From the material below, copy out each line with the word "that" in it.

□ □ □ □ □

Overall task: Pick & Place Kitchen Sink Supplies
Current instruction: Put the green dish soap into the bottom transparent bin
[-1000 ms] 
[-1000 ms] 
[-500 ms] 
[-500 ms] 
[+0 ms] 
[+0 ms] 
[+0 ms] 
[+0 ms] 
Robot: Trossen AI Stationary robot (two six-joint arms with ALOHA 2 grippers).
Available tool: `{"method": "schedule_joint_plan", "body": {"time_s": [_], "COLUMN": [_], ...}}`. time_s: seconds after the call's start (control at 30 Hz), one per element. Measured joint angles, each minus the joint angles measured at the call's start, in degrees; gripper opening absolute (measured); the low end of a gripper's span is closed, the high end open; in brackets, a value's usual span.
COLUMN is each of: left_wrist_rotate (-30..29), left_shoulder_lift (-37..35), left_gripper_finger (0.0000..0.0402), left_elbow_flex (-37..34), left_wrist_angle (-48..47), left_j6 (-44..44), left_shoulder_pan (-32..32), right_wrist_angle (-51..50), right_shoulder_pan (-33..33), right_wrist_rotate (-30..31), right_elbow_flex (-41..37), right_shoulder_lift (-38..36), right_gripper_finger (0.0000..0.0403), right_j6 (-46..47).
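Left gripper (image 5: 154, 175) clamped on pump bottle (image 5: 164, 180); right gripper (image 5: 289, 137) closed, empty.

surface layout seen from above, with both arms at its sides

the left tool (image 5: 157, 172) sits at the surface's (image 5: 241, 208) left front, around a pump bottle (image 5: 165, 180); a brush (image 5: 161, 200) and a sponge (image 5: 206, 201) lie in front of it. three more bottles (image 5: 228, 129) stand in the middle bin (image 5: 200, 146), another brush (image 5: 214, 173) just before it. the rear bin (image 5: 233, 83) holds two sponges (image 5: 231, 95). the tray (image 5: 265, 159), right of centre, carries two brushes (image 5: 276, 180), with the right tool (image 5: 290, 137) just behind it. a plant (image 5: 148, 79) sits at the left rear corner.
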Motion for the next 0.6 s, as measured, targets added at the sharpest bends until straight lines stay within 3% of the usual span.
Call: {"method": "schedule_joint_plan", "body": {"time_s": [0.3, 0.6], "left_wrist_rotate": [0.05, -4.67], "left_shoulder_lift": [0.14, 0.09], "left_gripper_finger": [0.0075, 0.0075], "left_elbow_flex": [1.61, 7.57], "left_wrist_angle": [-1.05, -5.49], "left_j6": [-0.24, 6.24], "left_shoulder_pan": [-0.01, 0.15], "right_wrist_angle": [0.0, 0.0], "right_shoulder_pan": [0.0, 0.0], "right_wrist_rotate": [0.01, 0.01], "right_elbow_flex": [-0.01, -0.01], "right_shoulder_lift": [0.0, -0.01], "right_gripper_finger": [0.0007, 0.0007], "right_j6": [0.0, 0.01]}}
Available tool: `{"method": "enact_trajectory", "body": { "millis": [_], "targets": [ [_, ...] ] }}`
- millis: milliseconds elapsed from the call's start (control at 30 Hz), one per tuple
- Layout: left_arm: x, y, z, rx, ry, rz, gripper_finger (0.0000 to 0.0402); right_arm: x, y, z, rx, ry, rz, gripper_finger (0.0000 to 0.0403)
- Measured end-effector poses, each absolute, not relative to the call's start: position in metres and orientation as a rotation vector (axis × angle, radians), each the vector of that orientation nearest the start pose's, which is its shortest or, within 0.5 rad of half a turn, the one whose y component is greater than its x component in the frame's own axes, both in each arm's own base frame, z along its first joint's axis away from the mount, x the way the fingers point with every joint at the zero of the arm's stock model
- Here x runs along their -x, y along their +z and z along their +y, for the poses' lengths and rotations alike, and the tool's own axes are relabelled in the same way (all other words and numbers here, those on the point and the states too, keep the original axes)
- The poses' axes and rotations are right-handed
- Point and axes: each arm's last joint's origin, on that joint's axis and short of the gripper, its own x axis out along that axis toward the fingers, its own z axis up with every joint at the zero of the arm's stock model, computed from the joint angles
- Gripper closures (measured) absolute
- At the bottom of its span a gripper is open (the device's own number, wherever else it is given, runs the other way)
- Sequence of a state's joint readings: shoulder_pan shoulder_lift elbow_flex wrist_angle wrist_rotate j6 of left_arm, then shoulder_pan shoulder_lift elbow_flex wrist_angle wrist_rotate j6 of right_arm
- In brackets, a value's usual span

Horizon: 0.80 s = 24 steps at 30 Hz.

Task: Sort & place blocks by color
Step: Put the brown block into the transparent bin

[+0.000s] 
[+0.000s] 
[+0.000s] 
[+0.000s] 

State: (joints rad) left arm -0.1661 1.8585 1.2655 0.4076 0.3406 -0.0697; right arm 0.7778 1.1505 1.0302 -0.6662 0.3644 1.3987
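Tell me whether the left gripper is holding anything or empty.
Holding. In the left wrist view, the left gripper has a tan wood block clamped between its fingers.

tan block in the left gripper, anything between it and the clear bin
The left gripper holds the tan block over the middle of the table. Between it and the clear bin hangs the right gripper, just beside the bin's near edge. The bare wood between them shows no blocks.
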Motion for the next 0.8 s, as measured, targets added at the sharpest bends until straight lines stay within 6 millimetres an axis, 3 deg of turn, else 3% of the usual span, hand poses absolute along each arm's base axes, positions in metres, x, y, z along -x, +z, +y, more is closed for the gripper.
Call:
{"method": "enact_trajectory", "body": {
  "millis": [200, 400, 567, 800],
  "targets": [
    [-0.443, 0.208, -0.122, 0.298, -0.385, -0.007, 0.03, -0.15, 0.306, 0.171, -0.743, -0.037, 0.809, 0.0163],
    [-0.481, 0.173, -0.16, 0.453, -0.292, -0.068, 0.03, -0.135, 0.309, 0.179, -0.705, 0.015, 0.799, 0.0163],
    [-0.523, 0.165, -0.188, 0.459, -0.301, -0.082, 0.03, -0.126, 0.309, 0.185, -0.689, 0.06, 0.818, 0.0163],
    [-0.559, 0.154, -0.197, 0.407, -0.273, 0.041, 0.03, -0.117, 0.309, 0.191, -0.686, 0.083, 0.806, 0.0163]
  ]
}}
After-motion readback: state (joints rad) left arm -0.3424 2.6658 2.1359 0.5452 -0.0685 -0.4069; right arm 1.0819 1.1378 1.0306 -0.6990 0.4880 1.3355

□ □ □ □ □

> **PROBLEM SOLUTION**:
- Measured end-effector poses, each absolute, not relative to the call's start: position in metres and orientation as a rotation vector (axis × angle, radians), each the vector of that orientation nearest the start pose's, which is its shortest or, within 0.5 rad of half a turn, the one whose y component is greater than its x component in the frame's own axes, both in each arm's own base frame, z along its first joint's axis away from the mount, x the way the fingers point with every joint at the zero of the arm's stock model
- Point and axes: each arm's last joint's origin, on that joint's axis and short of the gripper, its own x axis out along that axis toward the fingers, its own z axis up with every joint at the zero of the arm's stock model, computed from the joint angles

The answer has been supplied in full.